Inexplicably, it has become a commonplace of Kafka criticism to overlook nearly altogether the social roots of the psychological predicaments animating Kafka’s fables. To an extent, there is justice in this disregard. Kafka’s genius will not lend itself to merely local apprehensions; it cannot be reduced to a scarring by a hurtful society. At the other extreme, his stories are frequently addressed as faintly Christological allegories about the search for “grace,” in the manner of a scarier “Pilgrim’s Progress.” It is true that there is not a word about Jews—and little about Prague—in Kafka’s formal writing, which may account for the dismissal of any inquisitiveness about Kafka’s Jewishness as a “parochialism” to be avoided. Kafka himself is said to have avoided it. But he was less assimilated (itself an ungainly notion) than some of his readers wish or imagine him to have been. Kafka’s self-made, coarsely practical father was the son of an impoverished kosher butcher, and had begun peddling meat in peasant villages while he was still a child. Kafka’s middle-class mother was descended from an eminent Talmud scholar. Almost all his friends were Jewish literati. Kafka was seriously attracted to Zionism and Palestine, to Hebrew, to the pathos and inspiration of an Eastern European Yiddish theatre troupe that landed in Prague: these were for him the vehicles of a historic transcendence that cannot be crammed into the term “parochial.” Glimmerings of this transcendence seep into the stories, usually by way of their negation. “We are nihilistic thoughts that come into God’s head,” Kafka told Max Brod, the dedicated friend who preserved the unfinished body of his work. In all Kafka’s fictions, the Jewish anxieties of Prague press on, invisibly, subliminally; their fate is metamorphosis.
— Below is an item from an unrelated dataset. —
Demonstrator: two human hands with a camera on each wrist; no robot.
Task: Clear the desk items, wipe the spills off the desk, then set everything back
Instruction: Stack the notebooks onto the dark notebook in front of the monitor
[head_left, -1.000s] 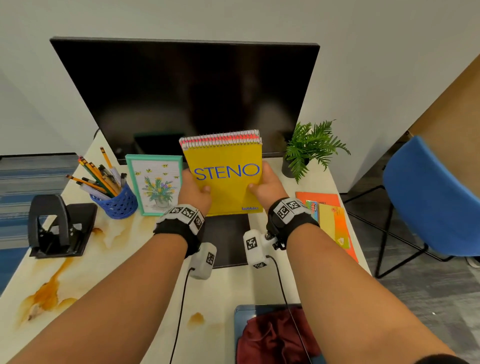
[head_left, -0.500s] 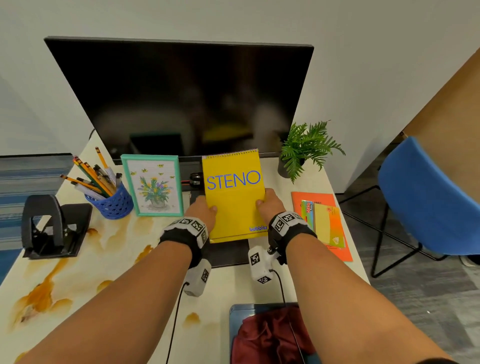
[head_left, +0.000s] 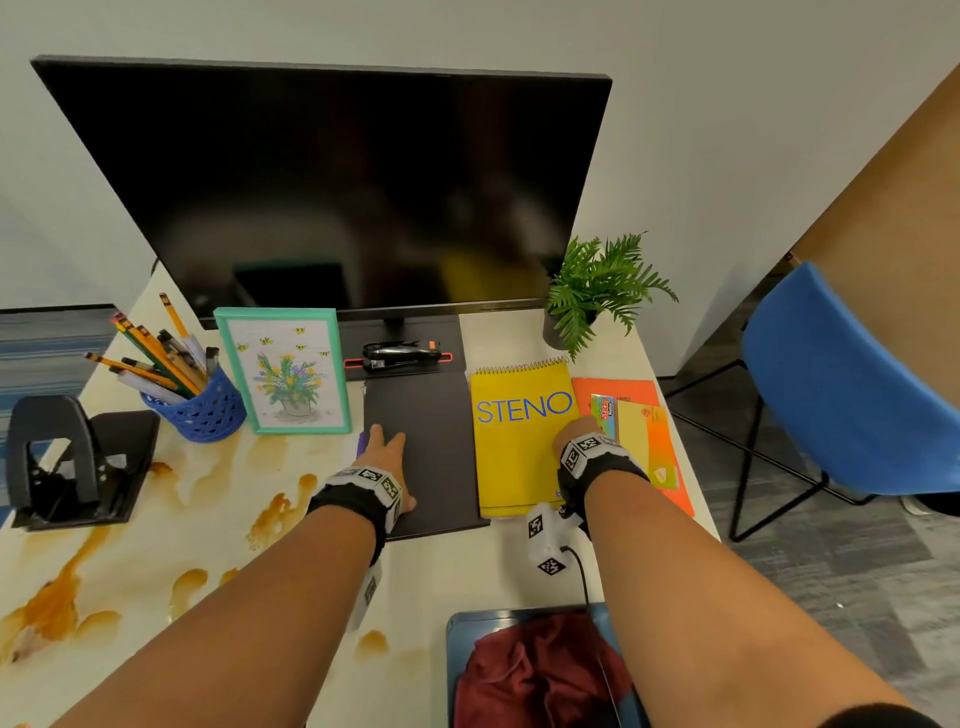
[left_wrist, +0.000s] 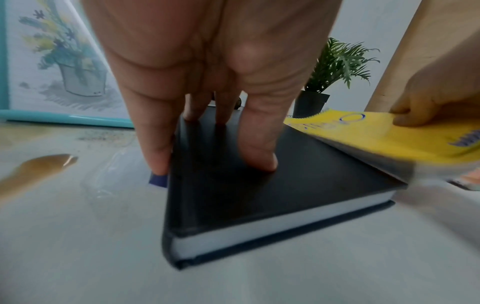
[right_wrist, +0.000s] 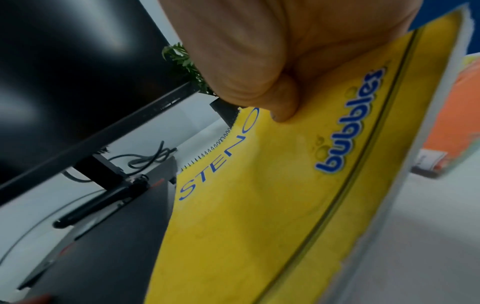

But Prague was not Kafka’s only subterranean torment. The harsh, crushing, uncultivated father, for whom the business drive was everything, hammered at the mind of the obsessively susceptible son, for whom literature was everything. Yet the adult son remained in the parental flat for years, writing through the night, dreading noise, interruption, and mockery. At the family table, the son sat in concentration, diligently Fletcherizing his food, chewing each mouthful a dozen times. He took up vegetarianism, gymnastics, carpentry, and gardening, and repeatedly went on health retreats, once to a nudist spa. He fell into a stormy, fitfully interrupted, but protracted engagement to Felice Bauer, a pragmatic manufacturing executive in Berlin, and when he withdrew from it felt like a felon before a tribunal. His job at the Workmen’s Accident Insurance Institute (where he was a token Jew) instructed him in the whims of contingency and in the mazy machinery of bureaucracy. When his lungs became infected, he referred to his spasms of cough as “the animal.” In his last hours, pleading with his doctor for morphine, he said, “Kill me, or else you are a murderer”—a final conflagration of Kafkan irony.
Below all this travail, some of it self-inflicted, lay the indefatigable clawings of language. In a letter to Brod, Kafka described Jews who wrote in German (he could hardly exclude himself) as trapped beasts: “Their hind legs were still stuck in parental Judaism while their forelegs found no purchase on new ground.” They lived, he said, with three impossibilities—“the impossibility of not writing, the impossibility of writing German, the impossibility of writing differently. You could add,” he concluded, “a fourth impossibility, the impossibility of writing.”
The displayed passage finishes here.